• _TASK TO COMPLETE_
Line by line, return the data exactly as shown.

• _DATA SEGMENT_
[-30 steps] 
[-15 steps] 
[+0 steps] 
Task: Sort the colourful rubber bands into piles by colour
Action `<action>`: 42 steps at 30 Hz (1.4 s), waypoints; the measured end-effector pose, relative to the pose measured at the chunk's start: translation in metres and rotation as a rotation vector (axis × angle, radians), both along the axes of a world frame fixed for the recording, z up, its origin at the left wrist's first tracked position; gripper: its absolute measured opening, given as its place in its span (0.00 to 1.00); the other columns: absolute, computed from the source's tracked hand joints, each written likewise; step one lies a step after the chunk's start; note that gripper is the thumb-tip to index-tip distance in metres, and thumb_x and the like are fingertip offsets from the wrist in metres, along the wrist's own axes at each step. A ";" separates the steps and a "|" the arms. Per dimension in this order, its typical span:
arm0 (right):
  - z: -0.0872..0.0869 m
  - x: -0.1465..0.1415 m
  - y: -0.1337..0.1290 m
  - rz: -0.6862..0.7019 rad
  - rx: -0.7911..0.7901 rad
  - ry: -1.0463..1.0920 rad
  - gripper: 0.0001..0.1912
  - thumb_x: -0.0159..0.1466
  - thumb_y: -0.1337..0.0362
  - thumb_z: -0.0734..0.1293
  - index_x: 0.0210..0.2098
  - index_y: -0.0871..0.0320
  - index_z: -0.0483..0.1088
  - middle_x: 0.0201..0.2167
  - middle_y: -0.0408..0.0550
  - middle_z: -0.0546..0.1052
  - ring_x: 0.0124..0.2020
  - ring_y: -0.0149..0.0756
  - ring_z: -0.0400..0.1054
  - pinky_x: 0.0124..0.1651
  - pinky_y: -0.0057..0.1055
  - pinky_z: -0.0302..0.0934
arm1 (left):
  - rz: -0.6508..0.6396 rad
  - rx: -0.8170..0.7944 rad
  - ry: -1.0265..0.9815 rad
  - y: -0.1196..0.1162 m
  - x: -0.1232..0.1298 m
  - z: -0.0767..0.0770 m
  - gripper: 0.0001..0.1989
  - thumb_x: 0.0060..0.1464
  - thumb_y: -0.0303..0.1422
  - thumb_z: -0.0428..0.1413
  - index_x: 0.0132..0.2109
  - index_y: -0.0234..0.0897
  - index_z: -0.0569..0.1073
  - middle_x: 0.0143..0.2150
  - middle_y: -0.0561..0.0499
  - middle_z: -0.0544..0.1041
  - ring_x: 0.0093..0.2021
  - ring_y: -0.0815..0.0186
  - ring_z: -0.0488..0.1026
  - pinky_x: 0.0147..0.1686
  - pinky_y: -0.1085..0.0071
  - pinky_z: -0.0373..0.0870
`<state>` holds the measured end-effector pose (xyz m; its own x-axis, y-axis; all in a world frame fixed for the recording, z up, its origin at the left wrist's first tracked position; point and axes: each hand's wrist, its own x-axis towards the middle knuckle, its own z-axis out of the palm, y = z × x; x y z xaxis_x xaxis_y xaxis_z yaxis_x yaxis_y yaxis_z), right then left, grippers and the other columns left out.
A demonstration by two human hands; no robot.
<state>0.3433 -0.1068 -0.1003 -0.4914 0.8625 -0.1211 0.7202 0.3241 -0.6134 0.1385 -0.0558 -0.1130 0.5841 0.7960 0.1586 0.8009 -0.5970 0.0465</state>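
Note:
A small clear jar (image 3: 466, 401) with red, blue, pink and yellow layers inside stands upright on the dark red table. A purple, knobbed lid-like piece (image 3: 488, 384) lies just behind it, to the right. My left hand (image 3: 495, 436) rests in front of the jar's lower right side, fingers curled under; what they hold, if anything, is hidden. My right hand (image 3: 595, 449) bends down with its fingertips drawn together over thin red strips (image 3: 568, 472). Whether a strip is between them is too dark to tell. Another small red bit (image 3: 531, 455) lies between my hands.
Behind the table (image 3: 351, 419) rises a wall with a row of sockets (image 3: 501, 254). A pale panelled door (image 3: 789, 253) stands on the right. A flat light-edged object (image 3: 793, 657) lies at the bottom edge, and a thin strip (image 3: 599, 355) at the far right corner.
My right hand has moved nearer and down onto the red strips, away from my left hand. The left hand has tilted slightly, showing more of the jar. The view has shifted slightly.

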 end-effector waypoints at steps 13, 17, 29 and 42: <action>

• _SOLUTION_
[-30 steps] 
[-15 steps] 
[+0 steps] 
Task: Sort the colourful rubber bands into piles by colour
Action `<action>`: 42 steps at 30 Hz (1.4 s), waypoints; the measured end-effector pose, relative to the pose measured at the chunk's start: translation in metres and rotation as a rotation vector (axis × angle, radians), both along the axes of a world frame fixed for the recording, z up, its origin at the left wrist's first tracked position; gripper: its absolute measured opening, given as its place in its span (0.00 to 1.00); the other columns: absolute, computed from the source's tracked hand joints, each written likewise; step one lies a step after the chunk's start; note that gripper is the thumb-tip to index-tip distance in metres, and thumb_x and the like are fingertip offsets from the wrist in metres, along the wrist's own axes at each step. A ";" separates the steps and a "|" the arms. Per dimension in this order, its typical span:
arm0 (right):
  - z: -0.0872..0.0869 m
  - x: -0.1465..0.1415 m
  - y: -0.1337..0.1290 m
  - rz: -0.6862..0.7019 rad
  - rx: -0.7911..0.7901 rad
  - ry: -1.0463..1.0920 rad
  - gripper: 0.0001..0.1912
  - thumb_x: -0.0159..0.1466
  - thumb_y: -0.1337..0.0362
  - thumb_z: -0.0734..0.1293
  - index_x: 0.0210..0.2098
  - index_y: -0.0871..0.0320
  - index_z: -0.0483..0.1088
  - middle_x: 0.0201..0.2167
  - middle_y: -0.0408..0.0550
  - middle_z: -0.0546..0.1052
  - ring_x: 0.0124..0.2020
  - ring_y: -0.0149..0.0756
  - ring_z: -0.0400..0.1054
  - pinky_x: 0.0124..0.1651
  - pinky_y: -0.0057..0.1055
  - pinky_z: -0.0302..0.0934
arm1 (left):
  - rz: -0.6508..0.6396 rad
  - rx: -0.8170..0.7944 rad
  - ry: -1.0265..0.9815 rad
  - y: -0.1196..0.1162 m
  - x: -0.1232..0.1298 m
  - z: -0.0767..0.0770 m
  - gripper: 0.0001..0.1989
  - thumb_x: 0.0060..0.1464
  - thumb_y: -0.0303..0.1422
  - thumb_z: -0.0428..0.1413
  - index_x: 0.0132..0.2109
  - index_y: -0.0234..0.0897
  - index_z: -0.0569..0.1073
  - middle_x: 0.0143..0.2150
  - middle_y: -0.0561..0.0499
  - middle_z: -0.0544..0.1041
  - ring_x: 0.0093..0.2021
  - ring_y: -0.0815..0.0186
  - ring_z: -0.0488..0.1026
  - pinky_x: 0.0147..0.1686
  - pinky_y: -0.1085..0.0071
  - pinky_z: -0.0373..0.0870
`<state>` holds the measured end-effector pose (xyz m; its own x-axis, y-axis; all in a world frame fixed for the recording, z up, its origin at the left wrist's first tracked position; point and axes: each hand's wrist, its own x-axis towards the middle knuckle, its own z-axis out of the palm, y = z × x; x y z xaxis_x xaxis_y xaxis_z yaxis_x yaxis_y yaxis_z), right then left, grippers and the other columns left out.
A demonstration by two human hands; no robot.
<state>0.3433 -0.1068 -0.1003 -0.4914 0.8625 -0.1211 0.7202 0.3241 -0.6134 0.1385 -0.0558 -0.1130 0.5841 0.7960 0.1586 0.8009 -0.5970 0.0465</state>
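Note:
A small clear jar (image 3: 466, 401) with red, blue, pink and yellow layers inside stands upright on the dark red table. A purple, knobbed lid-like piece (image 3: 488, 384) lies just behind it, to the right. My left hand (image 3: 495, 436) rests in front of the jar's lower right side, fingers curled under; what they hold, if anything, is hidden. My right hand (image 3: 595, 449) bends down with its fingertips drawn together over thin red strips (image 3: 568, 472). Whether a strip is between them is too dark to tell. Another small red bit (image 3: 531, 455) lies between my hands.
Behind the table (image 3: 351, 419) rises a wall with a row of sockets (image 3: 501, 254). A pale panelled door (image 3: 789, 253) stands on the right. A flat light-edged object (image 3: 793, 657) lies at the bottom edge, and a thin strip (image 3: 599, 355) at the far right corner.
My right hand has moved nearer and down onto the red strips, away from my left hand. The left hand has tilted slightly, showing more of the jar. The view has shifted slightly.
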
 end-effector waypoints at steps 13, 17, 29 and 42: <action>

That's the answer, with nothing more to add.